HC Deb 13 February 1985 vol 73 c208W
29. Mr. Home Robertson

asked the Secretary of State for Scotland what is the Government's policy concerning the availability of drugs on prescription under the National Health Service in Scotland.

Mr. John MacKay

I refer the hon. Member to the statement made by my right hon. Friend the Secretary of State for Social Services on 8 November 1984, column 226.

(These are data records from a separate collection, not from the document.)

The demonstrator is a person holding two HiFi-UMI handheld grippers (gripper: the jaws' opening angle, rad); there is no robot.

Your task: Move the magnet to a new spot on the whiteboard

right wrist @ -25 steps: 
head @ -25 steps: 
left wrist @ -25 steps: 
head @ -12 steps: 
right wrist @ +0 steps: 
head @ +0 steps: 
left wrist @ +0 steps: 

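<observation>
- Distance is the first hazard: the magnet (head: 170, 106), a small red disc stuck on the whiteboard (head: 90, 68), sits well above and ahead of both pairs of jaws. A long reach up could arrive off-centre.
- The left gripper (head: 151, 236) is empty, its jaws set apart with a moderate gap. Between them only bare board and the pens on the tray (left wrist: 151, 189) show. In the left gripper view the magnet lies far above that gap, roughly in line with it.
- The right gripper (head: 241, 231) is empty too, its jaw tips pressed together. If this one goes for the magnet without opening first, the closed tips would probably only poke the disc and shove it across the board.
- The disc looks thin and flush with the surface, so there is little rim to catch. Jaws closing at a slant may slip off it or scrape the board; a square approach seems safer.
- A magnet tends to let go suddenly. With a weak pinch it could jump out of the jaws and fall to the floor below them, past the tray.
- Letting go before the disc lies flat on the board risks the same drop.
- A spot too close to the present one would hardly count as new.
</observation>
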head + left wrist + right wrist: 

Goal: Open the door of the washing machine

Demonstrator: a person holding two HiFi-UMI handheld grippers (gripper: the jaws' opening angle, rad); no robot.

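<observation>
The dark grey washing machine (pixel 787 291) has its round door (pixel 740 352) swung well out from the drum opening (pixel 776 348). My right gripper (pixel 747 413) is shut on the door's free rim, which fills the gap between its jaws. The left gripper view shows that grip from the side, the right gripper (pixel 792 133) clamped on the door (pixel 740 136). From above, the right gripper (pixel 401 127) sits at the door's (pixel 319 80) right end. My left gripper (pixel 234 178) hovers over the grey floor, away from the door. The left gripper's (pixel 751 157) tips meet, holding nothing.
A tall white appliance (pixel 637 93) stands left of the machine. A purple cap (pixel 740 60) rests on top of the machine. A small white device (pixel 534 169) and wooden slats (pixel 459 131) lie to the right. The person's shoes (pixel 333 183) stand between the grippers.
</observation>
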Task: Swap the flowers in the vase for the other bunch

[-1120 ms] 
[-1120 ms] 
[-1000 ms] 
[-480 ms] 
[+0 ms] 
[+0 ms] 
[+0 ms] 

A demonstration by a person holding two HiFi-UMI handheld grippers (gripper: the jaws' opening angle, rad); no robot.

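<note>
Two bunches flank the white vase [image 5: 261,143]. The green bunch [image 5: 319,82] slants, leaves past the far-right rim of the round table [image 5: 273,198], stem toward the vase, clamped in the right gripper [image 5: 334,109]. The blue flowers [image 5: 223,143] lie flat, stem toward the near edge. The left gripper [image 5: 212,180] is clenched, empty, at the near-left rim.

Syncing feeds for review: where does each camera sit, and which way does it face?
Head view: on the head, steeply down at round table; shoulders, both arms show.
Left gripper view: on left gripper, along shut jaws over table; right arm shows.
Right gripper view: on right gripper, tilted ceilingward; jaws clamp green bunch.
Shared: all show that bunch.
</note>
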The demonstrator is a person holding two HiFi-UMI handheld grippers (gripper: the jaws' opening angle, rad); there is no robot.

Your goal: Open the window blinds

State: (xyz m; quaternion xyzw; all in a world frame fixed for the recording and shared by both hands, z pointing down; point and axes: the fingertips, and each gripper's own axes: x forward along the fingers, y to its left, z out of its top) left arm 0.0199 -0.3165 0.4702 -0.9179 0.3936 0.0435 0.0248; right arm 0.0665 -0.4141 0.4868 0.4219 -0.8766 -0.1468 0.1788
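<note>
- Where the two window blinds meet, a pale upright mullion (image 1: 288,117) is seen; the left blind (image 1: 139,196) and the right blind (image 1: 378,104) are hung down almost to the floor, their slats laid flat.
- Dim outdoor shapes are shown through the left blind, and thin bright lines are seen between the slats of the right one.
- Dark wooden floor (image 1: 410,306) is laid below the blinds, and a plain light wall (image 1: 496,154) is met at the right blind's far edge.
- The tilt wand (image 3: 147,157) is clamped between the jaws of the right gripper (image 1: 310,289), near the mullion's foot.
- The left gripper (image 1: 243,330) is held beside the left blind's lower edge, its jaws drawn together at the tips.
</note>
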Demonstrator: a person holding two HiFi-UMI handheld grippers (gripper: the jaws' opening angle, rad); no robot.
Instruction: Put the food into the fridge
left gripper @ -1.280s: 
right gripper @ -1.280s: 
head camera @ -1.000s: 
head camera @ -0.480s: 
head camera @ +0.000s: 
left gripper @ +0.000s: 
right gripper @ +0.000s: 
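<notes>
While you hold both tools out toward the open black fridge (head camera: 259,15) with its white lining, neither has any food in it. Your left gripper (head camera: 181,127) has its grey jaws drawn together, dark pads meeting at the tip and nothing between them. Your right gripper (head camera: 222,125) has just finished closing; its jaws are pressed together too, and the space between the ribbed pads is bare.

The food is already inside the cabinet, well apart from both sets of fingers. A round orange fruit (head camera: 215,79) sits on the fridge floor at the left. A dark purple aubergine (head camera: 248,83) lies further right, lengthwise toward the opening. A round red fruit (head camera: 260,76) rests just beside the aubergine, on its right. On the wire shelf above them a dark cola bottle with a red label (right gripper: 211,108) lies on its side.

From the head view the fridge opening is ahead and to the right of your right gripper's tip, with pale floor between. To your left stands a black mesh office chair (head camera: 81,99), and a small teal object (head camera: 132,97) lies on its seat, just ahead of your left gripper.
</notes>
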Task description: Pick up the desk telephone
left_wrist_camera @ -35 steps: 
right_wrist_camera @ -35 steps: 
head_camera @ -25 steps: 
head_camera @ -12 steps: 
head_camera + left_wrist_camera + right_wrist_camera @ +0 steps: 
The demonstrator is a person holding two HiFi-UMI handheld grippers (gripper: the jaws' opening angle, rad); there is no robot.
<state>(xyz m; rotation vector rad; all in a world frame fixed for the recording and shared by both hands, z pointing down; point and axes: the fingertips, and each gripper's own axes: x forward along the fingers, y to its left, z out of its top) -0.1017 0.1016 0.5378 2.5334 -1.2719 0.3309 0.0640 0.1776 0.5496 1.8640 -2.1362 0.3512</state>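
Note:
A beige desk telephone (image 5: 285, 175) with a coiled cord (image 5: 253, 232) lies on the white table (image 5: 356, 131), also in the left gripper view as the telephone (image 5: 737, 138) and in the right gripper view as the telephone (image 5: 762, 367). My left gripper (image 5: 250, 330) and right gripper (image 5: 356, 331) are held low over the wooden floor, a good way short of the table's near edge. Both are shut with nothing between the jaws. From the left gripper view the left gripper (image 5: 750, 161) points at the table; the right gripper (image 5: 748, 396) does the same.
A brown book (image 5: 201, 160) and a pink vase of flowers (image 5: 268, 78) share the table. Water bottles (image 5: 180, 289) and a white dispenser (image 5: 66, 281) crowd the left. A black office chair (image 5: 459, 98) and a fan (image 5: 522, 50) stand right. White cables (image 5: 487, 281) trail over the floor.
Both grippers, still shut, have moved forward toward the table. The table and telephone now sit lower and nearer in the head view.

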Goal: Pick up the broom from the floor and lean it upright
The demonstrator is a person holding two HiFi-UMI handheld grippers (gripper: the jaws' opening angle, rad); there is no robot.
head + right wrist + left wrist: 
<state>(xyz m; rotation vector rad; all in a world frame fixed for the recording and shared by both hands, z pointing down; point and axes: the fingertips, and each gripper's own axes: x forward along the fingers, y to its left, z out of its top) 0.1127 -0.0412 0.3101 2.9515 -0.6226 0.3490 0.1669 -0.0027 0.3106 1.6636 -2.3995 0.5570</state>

32. Mr. Willie W. Hamilton

asked the Secretary of State for Scotland if he will make a statement on the representations made to him on his recent proposals on the prescription of drugs on the National Health Service.

34. Mr. O'Neill

asked the Secretary of State for Scotland what response he has had from the medical profession in Scotland about the proposed restricted list of generic medicines; and how many were (a) in support of his proposals and (b) opposed to his proposals.

Mr. John MacKay

By the end of the consultation period on 31 January some 1,200 representations had been received on the proposals for a limited list of drugs. Of these, some 290 were from doctors and the remainder from a wide range of individuals and organisations. About 40 of the letters from doctors were simply circular letters suppled by the drug industry. Many doctors were concerned by specific aspects of the illustrative list issued for consultation purposes; more than half of the representations from doctors did not make it clear whether a limited list amended in accordance with their suggestions would be acceptable to them. Of the other representations received, 550 were pro forma type protest notes provided or evidently prompted by the patients' doctors. Most of the remainder expressed varying degrees of concern, in many instances about drugs which will remain available under the limited list proposals.